Beginning with the first line of the material, set down each line exactly as written, up to and including the line with "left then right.".

****************

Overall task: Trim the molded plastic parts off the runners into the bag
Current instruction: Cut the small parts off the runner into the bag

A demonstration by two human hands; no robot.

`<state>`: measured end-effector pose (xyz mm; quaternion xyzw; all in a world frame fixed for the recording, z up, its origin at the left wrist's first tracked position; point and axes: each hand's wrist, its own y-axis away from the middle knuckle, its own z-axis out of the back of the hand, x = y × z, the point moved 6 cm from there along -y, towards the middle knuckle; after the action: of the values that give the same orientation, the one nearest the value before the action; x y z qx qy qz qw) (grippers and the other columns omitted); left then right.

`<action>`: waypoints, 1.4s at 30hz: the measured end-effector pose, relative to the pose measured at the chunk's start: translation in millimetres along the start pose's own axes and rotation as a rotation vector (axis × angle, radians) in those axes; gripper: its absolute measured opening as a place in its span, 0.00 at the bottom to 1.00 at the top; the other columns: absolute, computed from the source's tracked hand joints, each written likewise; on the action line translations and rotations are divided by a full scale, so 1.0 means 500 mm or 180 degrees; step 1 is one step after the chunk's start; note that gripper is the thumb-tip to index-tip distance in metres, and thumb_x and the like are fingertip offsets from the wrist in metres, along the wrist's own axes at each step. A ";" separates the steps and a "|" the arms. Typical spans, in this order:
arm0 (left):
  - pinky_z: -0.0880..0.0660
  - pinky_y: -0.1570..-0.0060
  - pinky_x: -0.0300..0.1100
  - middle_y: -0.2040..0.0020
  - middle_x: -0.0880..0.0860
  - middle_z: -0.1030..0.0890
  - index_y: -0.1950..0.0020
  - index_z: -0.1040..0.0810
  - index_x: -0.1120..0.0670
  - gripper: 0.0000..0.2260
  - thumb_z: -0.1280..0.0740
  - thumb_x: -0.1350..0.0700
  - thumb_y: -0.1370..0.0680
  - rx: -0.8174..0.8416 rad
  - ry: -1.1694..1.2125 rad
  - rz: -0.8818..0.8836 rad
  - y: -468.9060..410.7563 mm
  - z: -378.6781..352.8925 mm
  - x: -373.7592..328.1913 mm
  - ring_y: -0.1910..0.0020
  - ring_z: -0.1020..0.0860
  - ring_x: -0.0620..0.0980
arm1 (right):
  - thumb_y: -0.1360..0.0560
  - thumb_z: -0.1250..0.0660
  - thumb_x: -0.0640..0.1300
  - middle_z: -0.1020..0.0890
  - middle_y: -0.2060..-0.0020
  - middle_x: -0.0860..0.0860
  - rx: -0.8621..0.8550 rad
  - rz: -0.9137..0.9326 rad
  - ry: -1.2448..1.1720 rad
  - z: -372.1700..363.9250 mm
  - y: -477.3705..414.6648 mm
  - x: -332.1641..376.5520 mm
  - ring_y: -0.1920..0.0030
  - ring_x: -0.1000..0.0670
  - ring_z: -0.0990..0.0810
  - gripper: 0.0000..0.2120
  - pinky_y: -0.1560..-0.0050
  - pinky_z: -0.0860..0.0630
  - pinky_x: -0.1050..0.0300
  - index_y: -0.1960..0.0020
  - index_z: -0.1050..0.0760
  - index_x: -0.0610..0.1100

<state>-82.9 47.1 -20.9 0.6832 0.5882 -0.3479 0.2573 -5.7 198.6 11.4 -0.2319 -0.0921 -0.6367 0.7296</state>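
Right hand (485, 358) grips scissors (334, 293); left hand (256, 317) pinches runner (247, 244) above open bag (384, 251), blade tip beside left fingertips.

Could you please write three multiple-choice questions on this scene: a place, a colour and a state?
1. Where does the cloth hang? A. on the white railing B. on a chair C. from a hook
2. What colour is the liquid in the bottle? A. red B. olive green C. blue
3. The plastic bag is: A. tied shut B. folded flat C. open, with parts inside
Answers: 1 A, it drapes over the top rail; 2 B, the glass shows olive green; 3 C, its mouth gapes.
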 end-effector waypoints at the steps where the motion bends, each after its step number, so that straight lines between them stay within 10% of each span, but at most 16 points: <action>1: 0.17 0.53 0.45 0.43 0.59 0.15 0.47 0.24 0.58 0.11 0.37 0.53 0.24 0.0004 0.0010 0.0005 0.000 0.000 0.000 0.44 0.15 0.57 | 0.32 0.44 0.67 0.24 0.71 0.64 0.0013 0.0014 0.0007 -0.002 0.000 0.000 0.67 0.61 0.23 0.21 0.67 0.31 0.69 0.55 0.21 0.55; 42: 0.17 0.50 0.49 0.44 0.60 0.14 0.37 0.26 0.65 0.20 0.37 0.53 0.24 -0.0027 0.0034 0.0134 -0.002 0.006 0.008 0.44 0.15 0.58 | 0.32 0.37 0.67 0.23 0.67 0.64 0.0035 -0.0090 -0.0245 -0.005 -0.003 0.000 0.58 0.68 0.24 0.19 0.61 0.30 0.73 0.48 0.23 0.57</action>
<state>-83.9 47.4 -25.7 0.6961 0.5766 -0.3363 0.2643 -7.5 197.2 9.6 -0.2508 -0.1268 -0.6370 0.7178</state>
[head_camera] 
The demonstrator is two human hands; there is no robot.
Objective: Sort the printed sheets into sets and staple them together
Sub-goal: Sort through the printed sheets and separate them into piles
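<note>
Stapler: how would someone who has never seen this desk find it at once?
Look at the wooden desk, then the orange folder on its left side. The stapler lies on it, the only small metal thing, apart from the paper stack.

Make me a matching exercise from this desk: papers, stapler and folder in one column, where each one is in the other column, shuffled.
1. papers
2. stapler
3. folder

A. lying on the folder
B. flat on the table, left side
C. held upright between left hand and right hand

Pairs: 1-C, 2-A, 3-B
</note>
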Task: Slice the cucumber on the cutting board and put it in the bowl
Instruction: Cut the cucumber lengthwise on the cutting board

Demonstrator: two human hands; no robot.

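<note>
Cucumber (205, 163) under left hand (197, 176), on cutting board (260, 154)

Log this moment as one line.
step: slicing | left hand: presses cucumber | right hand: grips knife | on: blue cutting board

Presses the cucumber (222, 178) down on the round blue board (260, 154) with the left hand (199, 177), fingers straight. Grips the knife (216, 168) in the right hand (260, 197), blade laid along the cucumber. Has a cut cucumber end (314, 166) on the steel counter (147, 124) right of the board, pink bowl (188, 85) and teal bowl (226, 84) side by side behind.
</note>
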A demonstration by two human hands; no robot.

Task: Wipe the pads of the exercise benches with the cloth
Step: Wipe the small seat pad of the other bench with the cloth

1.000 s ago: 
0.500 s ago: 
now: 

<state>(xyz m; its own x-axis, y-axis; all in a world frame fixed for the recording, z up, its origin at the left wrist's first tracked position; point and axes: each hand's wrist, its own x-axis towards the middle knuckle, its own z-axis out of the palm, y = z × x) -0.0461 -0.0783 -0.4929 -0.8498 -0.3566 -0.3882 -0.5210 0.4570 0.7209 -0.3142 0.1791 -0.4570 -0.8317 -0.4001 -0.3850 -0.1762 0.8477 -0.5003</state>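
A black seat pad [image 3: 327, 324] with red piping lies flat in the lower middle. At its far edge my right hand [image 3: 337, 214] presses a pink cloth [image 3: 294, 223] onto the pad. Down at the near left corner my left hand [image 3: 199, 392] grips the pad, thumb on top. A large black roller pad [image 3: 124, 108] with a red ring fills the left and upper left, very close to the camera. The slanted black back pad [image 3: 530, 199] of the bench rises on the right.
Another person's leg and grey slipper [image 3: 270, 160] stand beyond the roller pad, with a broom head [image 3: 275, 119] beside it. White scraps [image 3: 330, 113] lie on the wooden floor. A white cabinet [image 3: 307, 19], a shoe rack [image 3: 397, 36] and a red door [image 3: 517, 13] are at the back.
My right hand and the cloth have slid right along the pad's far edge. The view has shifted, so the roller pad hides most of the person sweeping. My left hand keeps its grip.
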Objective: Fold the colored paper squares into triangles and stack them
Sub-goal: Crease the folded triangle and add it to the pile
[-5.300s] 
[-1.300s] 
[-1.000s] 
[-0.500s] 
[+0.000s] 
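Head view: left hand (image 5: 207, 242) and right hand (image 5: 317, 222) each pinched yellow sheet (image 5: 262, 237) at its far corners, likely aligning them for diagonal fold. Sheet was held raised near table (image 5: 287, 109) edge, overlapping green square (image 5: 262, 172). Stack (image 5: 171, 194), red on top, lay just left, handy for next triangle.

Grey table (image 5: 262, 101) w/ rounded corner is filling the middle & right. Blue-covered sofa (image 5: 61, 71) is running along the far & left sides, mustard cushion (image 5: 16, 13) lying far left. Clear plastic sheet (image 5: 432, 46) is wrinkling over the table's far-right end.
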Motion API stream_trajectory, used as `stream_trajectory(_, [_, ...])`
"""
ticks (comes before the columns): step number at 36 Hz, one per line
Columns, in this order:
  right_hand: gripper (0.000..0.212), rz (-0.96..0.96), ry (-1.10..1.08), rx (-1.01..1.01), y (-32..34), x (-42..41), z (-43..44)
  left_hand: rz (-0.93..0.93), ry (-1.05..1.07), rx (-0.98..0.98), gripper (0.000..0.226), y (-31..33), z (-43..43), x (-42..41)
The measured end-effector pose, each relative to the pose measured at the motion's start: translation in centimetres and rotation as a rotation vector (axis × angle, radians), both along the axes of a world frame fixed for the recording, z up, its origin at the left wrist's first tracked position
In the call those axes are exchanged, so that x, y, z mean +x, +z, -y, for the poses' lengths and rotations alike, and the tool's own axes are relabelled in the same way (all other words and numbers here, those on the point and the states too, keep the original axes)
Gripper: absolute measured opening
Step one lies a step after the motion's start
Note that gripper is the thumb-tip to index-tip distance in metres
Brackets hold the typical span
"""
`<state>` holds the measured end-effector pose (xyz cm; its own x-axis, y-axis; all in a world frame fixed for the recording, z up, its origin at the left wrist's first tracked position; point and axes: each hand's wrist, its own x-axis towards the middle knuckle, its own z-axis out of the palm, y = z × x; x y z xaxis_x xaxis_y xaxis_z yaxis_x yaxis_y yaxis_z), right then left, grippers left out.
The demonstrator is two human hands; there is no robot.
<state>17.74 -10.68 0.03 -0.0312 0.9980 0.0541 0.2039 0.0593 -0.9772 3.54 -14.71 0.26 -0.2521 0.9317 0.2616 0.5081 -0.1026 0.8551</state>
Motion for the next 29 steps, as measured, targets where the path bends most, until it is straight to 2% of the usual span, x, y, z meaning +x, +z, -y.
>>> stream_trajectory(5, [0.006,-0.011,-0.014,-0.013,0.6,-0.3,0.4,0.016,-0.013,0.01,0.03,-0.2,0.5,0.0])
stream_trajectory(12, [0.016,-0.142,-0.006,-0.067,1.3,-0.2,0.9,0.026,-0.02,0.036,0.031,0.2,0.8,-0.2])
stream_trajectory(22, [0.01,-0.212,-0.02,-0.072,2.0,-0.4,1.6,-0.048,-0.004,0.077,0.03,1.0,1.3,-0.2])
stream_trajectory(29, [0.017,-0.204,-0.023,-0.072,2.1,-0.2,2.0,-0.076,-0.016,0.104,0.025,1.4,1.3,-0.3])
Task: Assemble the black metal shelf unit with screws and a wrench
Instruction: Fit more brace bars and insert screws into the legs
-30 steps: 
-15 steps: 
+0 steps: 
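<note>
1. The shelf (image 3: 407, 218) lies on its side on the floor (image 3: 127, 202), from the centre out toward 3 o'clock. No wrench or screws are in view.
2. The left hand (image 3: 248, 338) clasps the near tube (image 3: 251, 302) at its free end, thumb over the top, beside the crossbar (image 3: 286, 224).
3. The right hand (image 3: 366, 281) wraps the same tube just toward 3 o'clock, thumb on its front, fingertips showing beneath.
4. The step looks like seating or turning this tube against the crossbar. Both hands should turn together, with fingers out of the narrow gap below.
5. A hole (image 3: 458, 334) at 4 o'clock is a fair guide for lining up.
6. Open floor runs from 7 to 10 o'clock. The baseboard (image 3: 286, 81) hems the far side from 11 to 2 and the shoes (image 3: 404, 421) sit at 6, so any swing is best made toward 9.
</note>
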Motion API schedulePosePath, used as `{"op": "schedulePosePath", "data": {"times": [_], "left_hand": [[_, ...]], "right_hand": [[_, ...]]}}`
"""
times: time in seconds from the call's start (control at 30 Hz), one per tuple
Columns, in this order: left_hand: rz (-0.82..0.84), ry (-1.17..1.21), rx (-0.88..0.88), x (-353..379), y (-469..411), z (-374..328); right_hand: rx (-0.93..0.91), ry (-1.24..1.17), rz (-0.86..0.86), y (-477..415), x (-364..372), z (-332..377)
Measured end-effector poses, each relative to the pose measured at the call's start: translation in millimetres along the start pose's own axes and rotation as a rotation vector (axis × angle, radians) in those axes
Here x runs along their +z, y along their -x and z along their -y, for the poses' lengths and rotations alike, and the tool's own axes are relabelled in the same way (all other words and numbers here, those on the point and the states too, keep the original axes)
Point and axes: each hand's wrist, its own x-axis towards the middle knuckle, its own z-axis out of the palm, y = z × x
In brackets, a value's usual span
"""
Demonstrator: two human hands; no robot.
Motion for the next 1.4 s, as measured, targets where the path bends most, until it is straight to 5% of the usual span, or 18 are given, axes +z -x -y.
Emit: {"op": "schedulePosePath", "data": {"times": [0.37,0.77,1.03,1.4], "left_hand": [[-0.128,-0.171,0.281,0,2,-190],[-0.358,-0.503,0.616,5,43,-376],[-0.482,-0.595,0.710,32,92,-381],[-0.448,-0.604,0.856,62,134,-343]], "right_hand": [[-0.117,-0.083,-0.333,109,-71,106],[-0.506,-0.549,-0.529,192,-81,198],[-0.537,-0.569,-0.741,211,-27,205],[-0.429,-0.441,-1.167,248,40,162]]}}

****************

# Response for this exercise:
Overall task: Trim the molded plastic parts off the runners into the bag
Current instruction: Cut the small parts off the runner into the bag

A demonstration by two human hands; no robot.

`<state>`: measured end-effector pose (xyz mm; quaternion xyzw; all in a world frame fixed for the recording, z up, its origin at the left wrist's first tracked position; point and axes: each hand's wrist, its own y-axis away from the middle knuckle, its own z-axis out of the back of the hand, x = y × z, the point moved 6 cm from there along -y, towards the middle knuckle; after the action: of the values that give the same orientation, the one nearest the value before the action; x y z qx qy qz qw) (grippers and the other columns omitted); left then right.

There is no more output to give.